BERLIN dpa | Mindestens 20.000 Menschen haben am Samstag in verschiedenen deutschen Städten für die Fortsetzung der Energiewende demonstriert. Allein in Hannover und Kiel gingen dafür nach Polizeiangaben jeweils rund 5.000 Menschen auf die Straße, in Düsseldorf und München je etwa 3.000.
Der Bund für Umwelt und Naturschutz Deutschland (BUND) als Mitorganisator sprach sogar von insgesamt 30.000 Demonstranten. Die Teilnehmer befürchten, dass die Bundesregierung den Ausbau der erneuerbaren Energien bremsen will.
Die Reform des Erneuerbare-Energien-Gesetzes (EEG) soll Anfang April durchs Kabinett gehen. Damit will Wirtschaftsminister Sigmar Gabriel (SPD) den rasanten Kostenanstieg bei der Energiewende abbremsen. Unter anderem sollen pro Jahr an Land nur noch Windkraftanlagen mit einer Leistung von 2500 Megawatt gebaut werden.
Wenn es mehr wird, werden Vergütungen automatisch gekürzt. An windstarken Standorten soll es bis zu 20 Prozent weniger Förderung geben. Bei Anlagen auf hoher See sollen die Kapazitäten nicht mehr auf 10.000 Megawatt (MW) bis 2020 ausgebaut werden, sondern nur noch auf 6500 MW. Bis 2030 sollen es 15 000 MW werden.
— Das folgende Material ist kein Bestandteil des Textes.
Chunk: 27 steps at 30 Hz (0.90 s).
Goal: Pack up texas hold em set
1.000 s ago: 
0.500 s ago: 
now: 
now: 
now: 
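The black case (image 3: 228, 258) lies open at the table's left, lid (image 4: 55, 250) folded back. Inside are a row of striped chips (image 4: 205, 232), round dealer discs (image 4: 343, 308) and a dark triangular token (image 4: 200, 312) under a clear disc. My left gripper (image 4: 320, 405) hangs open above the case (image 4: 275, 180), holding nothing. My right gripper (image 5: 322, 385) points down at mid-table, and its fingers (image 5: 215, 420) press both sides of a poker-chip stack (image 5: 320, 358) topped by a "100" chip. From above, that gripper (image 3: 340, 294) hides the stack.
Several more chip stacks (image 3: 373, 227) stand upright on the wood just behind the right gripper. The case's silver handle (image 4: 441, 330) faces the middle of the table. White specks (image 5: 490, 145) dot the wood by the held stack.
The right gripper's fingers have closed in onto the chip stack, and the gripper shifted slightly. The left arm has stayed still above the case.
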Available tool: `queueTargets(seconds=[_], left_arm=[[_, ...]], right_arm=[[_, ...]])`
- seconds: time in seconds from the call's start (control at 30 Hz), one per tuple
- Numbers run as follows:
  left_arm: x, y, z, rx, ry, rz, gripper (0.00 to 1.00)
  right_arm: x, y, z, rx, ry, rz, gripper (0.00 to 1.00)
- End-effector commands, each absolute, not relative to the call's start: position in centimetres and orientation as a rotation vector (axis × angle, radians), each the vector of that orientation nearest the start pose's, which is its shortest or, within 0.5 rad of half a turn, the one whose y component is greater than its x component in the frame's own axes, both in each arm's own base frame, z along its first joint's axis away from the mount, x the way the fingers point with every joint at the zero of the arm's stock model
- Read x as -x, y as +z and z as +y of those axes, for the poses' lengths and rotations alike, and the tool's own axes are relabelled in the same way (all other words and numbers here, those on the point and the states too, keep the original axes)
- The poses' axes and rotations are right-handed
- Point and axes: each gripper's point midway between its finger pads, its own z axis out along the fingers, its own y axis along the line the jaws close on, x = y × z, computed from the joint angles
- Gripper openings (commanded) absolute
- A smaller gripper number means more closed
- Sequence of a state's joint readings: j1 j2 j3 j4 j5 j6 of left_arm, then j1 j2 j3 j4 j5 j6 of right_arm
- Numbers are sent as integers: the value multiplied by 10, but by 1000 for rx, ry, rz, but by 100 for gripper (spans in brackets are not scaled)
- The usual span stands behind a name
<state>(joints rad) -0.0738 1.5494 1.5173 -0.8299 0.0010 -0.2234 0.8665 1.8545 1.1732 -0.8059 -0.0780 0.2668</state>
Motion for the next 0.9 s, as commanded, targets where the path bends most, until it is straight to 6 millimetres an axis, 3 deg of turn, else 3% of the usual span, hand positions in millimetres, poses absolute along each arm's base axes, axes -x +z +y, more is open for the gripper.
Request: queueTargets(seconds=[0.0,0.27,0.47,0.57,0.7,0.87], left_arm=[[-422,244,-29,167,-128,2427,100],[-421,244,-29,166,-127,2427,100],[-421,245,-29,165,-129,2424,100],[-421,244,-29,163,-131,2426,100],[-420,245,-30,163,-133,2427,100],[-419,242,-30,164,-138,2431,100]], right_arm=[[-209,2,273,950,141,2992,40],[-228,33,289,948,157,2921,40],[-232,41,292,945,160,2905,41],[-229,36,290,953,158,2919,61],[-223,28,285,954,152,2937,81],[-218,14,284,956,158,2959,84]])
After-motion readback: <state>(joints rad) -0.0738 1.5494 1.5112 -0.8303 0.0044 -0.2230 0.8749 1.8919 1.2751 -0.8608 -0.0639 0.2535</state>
Zu den Demonstrationen hatten unter anderem der BUND, die Naturfreunde Deutschlands und das Kampagnen-Netzwerk Campact aufgerufen. Protestveranstaltungen unter dem Motto „Energiewende retten – Sonne und Wind statt Fracking, Kohle und Atom“ gab es auch in Mainz und Wiesbaden (1.500-4.000 Teilnehmer), Potsdam (1.000-2.000) und Freiburg (1.000). Für den 10. Mai kündigten die Verbände eine weitere Großdemonstration in Berlin an.